Ils ont choisi de défier le pouvoir pour faire entendre leur voix. Des manifestants ont marché et chanté dans les rues d’Istanbul ce dimanche 25 juin pour la Gay Pride, bravant l’interdiction de défiler émise et la police a tiré sur la foule.

Mais les policiers étaient plus nombreux que les participants. Les images diffusées sur les réseaux sociaux par les journalistes et les manifestants racontent les intimidations des policiers pour disperser la foule, et font état de nombreux débordements.

Pour contenir et arrêter le défilé, commencé sur l’emblématique place Taksim, la police a fait usage de balles en caoutchouc, a rapporté un journaliste de l’AFP.

« La police bloque l’accès à l’avenue Istiklal depuis Taksim pour arrêter le défilé LGBTI. Un hélicoptère de la police tourne au-dessus de nos têtes. Le parc Gezi est bloqué. »

Des images diffusées par le site d’information turc T24 montrent que des gaz lacrymogènes ont également été utilisés. Un militant LGBTI français faisait état « d’intimidations » de la part des policiers à l’arrivée des premiers manifestants, avant même le départ de la marche.

Les autorités turques ont annoncé samedi leur décision de ne pas autoriser la tenue de la marche et des manifestations associées pour préserver « l’ordre public » et la « sécurité des touristes » dans la zone concernée. Les autorités avancent par ailleurs ne pas avoir reçu de demande d’autorisation formelle pour la manifestation.

Les organisateurs ont répliqué en affirmant que la manifestation se déroulerait comme prévu, qualifiant l’interdiction d' »infondée ».

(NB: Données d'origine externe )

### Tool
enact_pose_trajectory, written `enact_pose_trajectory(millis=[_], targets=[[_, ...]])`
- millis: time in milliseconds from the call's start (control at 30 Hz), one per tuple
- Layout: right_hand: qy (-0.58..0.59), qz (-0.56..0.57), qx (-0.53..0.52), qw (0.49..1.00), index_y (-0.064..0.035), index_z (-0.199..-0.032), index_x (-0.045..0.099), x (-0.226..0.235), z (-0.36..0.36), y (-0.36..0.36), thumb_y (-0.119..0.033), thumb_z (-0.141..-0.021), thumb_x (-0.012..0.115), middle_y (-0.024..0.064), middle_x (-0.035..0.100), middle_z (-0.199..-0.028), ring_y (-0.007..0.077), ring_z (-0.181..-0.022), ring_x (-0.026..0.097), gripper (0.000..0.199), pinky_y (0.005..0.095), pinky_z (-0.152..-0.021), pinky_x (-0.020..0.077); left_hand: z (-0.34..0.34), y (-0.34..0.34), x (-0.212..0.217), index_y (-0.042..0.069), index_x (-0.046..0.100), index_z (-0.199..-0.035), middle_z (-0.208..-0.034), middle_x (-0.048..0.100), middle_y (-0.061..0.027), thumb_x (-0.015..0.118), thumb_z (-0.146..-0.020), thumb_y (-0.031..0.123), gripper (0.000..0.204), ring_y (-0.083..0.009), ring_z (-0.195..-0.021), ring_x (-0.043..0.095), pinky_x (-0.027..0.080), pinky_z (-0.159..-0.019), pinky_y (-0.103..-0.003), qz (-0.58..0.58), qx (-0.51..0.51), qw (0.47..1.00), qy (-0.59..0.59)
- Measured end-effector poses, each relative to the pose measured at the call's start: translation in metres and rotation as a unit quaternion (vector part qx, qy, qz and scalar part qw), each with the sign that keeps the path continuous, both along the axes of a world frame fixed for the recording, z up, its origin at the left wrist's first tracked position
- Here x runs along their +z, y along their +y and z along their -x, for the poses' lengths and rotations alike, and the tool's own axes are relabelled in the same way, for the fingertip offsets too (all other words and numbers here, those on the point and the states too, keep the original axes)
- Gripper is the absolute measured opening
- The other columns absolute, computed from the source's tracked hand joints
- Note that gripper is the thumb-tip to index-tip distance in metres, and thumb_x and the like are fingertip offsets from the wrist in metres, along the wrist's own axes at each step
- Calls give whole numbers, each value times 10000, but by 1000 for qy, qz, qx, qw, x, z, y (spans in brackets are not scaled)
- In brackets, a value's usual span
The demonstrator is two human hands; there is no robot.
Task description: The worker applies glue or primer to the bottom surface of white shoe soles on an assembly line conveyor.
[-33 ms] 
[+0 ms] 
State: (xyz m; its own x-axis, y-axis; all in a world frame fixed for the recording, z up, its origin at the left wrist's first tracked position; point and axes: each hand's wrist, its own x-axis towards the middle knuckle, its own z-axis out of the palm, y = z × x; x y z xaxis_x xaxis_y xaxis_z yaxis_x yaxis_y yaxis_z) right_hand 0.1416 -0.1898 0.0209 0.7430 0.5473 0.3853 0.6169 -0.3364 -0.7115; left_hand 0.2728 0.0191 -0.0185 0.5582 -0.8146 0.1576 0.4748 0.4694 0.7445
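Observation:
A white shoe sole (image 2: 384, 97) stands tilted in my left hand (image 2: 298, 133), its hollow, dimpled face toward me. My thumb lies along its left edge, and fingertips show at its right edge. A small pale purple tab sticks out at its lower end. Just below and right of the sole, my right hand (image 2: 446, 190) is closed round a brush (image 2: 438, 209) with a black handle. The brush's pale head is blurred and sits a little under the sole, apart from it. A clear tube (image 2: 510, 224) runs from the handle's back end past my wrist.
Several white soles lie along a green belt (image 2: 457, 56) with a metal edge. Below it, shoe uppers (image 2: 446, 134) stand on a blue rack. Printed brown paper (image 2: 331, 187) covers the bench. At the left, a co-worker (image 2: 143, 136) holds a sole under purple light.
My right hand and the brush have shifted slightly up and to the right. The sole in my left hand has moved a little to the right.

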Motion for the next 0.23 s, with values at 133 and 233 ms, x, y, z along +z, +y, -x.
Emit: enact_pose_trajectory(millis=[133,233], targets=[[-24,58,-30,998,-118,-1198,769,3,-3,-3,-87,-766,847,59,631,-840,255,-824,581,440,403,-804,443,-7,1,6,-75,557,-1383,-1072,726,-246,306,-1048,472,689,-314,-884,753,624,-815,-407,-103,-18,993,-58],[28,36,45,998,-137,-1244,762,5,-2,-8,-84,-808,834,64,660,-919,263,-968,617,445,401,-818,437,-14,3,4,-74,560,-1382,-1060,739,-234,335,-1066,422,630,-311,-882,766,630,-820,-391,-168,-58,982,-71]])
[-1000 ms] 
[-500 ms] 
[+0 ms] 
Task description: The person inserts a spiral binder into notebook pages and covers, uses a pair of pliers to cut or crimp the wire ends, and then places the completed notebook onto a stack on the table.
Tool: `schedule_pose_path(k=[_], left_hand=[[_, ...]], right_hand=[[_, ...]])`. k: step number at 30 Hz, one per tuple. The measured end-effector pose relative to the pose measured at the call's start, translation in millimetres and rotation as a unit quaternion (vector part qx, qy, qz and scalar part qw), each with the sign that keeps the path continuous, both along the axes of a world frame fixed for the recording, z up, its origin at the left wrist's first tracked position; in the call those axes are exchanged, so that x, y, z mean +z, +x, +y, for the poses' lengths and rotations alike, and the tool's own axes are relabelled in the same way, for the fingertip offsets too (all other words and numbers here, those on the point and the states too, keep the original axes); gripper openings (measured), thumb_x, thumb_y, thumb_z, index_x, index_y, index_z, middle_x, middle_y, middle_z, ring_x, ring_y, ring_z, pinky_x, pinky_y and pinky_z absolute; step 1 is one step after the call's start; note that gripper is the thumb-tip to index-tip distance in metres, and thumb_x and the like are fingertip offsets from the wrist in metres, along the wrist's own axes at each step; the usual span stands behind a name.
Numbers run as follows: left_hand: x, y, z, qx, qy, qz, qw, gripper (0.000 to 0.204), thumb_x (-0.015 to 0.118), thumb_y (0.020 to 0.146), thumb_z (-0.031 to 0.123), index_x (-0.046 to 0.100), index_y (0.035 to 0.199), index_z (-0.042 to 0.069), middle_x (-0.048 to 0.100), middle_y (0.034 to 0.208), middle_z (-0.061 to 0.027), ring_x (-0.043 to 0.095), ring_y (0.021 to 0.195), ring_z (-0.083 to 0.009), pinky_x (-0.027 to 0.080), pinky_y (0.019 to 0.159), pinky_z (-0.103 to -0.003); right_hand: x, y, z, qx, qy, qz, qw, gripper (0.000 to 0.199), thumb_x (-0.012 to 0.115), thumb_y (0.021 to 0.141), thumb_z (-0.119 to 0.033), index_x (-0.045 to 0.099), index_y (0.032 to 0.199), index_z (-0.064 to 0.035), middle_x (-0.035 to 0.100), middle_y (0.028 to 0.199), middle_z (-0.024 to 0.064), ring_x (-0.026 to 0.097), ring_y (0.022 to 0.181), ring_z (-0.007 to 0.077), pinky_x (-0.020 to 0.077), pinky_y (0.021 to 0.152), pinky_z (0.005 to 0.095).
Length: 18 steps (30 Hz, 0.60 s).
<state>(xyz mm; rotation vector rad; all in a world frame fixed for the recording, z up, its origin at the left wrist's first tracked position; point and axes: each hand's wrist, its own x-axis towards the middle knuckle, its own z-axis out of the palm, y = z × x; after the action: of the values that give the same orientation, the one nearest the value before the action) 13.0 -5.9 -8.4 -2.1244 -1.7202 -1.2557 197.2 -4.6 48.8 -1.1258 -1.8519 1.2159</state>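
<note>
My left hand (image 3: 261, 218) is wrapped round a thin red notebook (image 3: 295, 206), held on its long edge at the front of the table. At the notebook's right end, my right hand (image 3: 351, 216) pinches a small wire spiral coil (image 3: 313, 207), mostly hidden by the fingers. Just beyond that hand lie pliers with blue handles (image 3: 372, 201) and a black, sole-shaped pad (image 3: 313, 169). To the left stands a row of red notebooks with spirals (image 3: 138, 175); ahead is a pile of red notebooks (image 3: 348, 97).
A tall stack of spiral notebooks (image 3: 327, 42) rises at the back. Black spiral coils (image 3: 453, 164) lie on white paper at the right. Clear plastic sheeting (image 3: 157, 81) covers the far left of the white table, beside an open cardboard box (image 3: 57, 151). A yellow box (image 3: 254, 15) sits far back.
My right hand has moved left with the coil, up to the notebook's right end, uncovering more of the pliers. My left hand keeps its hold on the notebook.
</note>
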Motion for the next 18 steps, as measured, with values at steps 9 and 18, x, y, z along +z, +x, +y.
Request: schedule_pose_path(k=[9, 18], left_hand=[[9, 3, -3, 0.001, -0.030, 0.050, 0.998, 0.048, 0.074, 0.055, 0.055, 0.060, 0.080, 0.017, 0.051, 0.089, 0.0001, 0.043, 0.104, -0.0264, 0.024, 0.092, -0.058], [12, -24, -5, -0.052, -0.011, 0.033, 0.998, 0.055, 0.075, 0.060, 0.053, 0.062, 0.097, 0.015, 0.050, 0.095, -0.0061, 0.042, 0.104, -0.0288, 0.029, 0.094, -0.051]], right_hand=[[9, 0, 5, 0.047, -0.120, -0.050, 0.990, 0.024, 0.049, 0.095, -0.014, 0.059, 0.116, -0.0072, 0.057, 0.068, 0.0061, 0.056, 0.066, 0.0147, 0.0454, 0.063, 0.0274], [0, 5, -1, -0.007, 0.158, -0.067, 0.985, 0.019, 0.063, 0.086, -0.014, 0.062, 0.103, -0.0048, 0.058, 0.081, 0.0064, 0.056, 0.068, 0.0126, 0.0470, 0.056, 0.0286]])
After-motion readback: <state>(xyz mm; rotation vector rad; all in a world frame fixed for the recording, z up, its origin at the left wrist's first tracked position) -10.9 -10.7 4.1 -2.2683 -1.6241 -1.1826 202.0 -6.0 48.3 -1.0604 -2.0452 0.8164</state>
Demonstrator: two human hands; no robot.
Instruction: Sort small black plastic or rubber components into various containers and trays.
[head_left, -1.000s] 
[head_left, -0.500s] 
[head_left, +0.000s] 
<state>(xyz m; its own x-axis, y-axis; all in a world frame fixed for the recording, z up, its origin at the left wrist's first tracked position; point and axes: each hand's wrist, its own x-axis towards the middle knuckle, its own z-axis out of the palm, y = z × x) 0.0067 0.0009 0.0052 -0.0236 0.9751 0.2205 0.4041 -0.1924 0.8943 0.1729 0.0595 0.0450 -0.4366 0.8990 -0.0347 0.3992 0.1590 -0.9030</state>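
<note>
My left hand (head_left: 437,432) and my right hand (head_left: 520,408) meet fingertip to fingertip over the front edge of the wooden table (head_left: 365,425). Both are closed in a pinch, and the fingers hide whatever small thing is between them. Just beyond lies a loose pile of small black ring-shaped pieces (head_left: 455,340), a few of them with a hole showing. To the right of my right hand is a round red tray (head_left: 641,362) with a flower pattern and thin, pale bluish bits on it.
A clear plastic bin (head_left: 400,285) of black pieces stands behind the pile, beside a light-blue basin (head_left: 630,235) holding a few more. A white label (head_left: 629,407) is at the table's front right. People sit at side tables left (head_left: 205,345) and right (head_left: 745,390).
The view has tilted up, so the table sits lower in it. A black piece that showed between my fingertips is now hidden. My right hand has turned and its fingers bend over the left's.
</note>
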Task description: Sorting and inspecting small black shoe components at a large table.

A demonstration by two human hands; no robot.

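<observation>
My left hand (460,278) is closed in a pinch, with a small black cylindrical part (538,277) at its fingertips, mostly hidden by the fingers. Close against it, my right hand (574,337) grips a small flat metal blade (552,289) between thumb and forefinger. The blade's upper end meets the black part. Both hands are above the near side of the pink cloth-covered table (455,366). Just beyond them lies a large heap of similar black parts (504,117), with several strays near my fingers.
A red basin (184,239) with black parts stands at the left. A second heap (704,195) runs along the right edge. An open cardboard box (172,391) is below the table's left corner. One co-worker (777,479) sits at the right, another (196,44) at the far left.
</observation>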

« Le bureau du gouverneur était au courant de notre projet depuis longtemps car nous lui avions fourni une requête il y a des semaines », assure à l’AFP Lara Ozlen, membre du comité d’organisation de la Marche des fiertés.

Le défilé de la Gay Pride maintenu à Istanbul malgré son interdiction, la police tire sur la foule
Le défilé de la Gay Pride maintenu à Istanbul malgré son interdiction, la police tire sur la foule

Des groupes d’extrême droite ont menacé ces derniers jours sur les réseaux sociaux de s’en prendre à la manifestation qui a lieu cette année au premier jour des festivités de l’Aïd, qui marquent la fin du ramadan.

« Nous dire ‘ne défilez pas’ au lieu de nous protéger parce que ça en gêne quelques uns est antidémocratique », estime Lara Ozlen. De son côté, Amnesty International a accueilli la décision des autorités avec « grande inquiétude », selon un communiqué.

La Marche des fiertés est interdite à Istanbul depuis 2015, lorsque, selon l’association des LGBT, les autorités avaient mis en cause la coïncidence de l’événement avec le mois sacré du ramadan.

En 2016, la manifestation a été interdite pour des raisons de sécurité alors que le pays était frappé par une série d’attentats meurtriers liés au groupe jihadiste État islamique (EI) ou aux séparatistes kurdes.

Mais dans un cas comme dans l’autre, les manifestants avaient bravé ces interdictions, et avaient été dispersés violemment par les forces de l’ordre.

Les années précédentes, ces manifestations s’étaient déroulées sans incidents, des milliers de personnes y prenant part pour défendre les droits des minorités LGBTI, devenant les plus importantes manifestations du genre dans un pays musulman du Moyen-Orient.